Patricia Farris, M.D
Miami Beach — Speaking on "The Biologic Basis of Cosmeceuticals" at the South Beach Symposium here, Patricia Farris, M.D., kept returning to one point: the importance of objective clinical studies to understand and support efficacy claims.

"Whether products are prescribed pharmaceutical agents or over-the-counter formulations, what our patients truthfully want to know is whether these products will make their skin look better. Of course, only objective clinical studies can answer that question," according to Dr. Farris, clinical assistant professor of dermatology at Tulane University School of Medicine in New Orleans.

More than semantics It is Dr. Farris' contention that the widespread use of the word "cosmeceuticals" is more than an issue of semantics.

"As dermatologists, we need to use terms correctly," she tells Cosmetic Surgery Times. "Cosmeceuticals are over-the-counter skin care products that are a blend between cosmetics and pharmaceuticals. However, many refer to products like Renova (Ortho) and Avage (Allergan) as cosmeceuticals, but these are, in fact, pharmaceuticals whose efficacy is supported by FDA-required clinical studies.

"With so many options, it's up to dermatologists to discriminate the scientific information so we can best advise our patients about what works and what doesn't. Yet, too often we just don't know if products are effective, because they haven't been tested properly."

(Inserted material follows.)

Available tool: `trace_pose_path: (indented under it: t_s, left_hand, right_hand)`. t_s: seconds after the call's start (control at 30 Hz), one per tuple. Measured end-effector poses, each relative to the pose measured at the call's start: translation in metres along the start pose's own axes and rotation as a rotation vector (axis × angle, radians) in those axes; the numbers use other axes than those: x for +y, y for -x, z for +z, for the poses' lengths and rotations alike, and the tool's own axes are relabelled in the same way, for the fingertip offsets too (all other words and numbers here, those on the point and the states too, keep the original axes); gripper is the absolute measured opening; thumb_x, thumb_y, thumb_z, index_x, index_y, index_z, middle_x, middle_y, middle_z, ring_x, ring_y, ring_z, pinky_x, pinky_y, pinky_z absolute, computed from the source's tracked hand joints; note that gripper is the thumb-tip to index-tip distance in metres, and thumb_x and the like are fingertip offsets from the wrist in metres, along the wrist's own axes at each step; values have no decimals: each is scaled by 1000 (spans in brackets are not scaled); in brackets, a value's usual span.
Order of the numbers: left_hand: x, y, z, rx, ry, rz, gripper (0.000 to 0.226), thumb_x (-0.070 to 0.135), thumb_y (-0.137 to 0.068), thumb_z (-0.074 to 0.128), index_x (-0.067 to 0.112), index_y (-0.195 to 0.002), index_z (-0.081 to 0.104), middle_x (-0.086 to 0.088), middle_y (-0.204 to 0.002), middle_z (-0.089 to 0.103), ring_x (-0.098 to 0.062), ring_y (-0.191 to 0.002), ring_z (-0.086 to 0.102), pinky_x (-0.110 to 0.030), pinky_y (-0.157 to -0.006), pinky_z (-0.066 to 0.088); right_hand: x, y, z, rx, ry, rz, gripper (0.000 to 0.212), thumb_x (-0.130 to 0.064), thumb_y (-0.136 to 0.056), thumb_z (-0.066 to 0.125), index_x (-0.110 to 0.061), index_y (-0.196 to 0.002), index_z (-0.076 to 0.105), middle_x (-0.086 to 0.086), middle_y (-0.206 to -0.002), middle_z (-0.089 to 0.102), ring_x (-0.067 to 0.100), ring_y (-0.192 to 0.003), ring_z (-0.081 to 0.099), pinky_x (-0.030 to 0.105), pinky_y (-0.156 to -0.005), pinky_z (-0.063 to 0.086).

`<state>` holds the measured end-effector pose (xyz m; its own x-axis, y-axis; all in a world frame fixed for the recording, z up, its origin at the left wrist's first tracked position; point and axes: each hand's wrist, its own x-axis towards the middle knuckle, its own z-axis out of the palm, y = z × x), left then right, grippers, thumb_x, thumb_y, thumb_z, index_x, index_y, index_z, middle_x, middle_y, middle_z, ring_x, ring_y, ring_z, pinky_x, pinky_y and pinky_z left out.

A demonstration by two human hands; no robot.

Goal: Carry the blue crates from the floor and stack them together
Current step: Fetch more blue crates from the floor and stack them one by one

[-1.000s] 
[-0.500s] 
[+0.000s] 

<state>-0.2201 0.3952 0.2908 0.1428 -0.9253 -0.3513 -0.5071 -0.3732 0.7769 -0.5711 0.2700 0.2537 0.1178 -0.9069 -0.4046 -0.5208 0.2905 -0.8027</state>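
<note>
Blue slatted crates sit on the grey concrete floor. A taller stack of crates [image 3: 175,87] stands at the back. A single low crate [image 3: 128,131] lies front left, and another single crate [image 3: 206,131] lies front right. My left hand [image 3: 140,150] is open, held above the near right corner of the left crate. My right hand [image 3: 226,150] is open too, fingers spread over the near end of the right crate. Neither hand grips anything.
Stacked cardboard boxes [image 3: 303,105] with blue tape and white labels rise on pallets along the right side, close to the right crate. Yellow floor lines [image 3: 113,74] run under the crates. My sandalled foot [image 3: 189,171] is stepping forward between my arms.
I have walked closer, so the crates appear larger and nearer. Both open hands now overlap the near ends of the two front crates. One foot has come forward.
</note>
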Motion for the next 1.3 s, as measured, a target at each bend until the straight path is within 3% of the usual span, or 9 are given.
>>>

For example, she says, studies on the promising new antioxidant idebenone, the active ingredient in Allergan's Prevage,showed it to be superior to many other commonly used topical antioxidants.

"While this information is valuable, it's important to understand that these studies aren't looking at actives in formulation or actual products," Dr. Farris says. It's interesting to know which active offers the greatest antioxidant capacity, but since we can't test actual products in this way, the use of this data becomes more limited."

What causes aging? "To understand the biological basis of products designed to improve the skin, you have to know something about what causes photoaging," Dr. Farris says.

Following ultraviolet light exposure, she explains, skin cells begin to accumulate reactive oxygen species. These reactive oxygen species not only damage cells and DNA in and of themselves, but they also trigger certain cellular and molecular events that also contribute to skin aging, most notably activation of the transcription factor AP-1. The up-regulation of AP-1 causes an increase in the production matrix metalloproteinases that break down collagen. It is this alteration in collagen homeostasis that contributes to skin aging.

Combatting aging effects According to Dr. Farris, the first generation of so-called cosmeceuticals that came into the marketplace contained a variety of antioxidants.

"It makes sense based on what we know about photoaging that antioxidants should offer photoprotection," she observes. "But many antioxidants are difficult to stabilize in formulation. Also, many of these molecules are sensitive to light and oxidation, which is a big issue.

"It's also important to understand that just because an antioxidant offers photoprotection doesn't necessarily mean it repairs sun damage. In the case of retinol and vitamin C, we know that there are some reparative mechanisms that come into play. This is probably the reason that these two agents can improve the appearance of photodamaged skin. Both vitamin A and C stimulate collagen production. They have also been shown to lighten hyperpigmentation that further improves the appearance of sun-damaged skin. So with these two agents, we have both photo-protection and photo-repair, which is why they remain the gold standard for aging skin."

It is also perhaps the reason a second generation of cosmeceuticals focused on agents that turn on new collagen formation.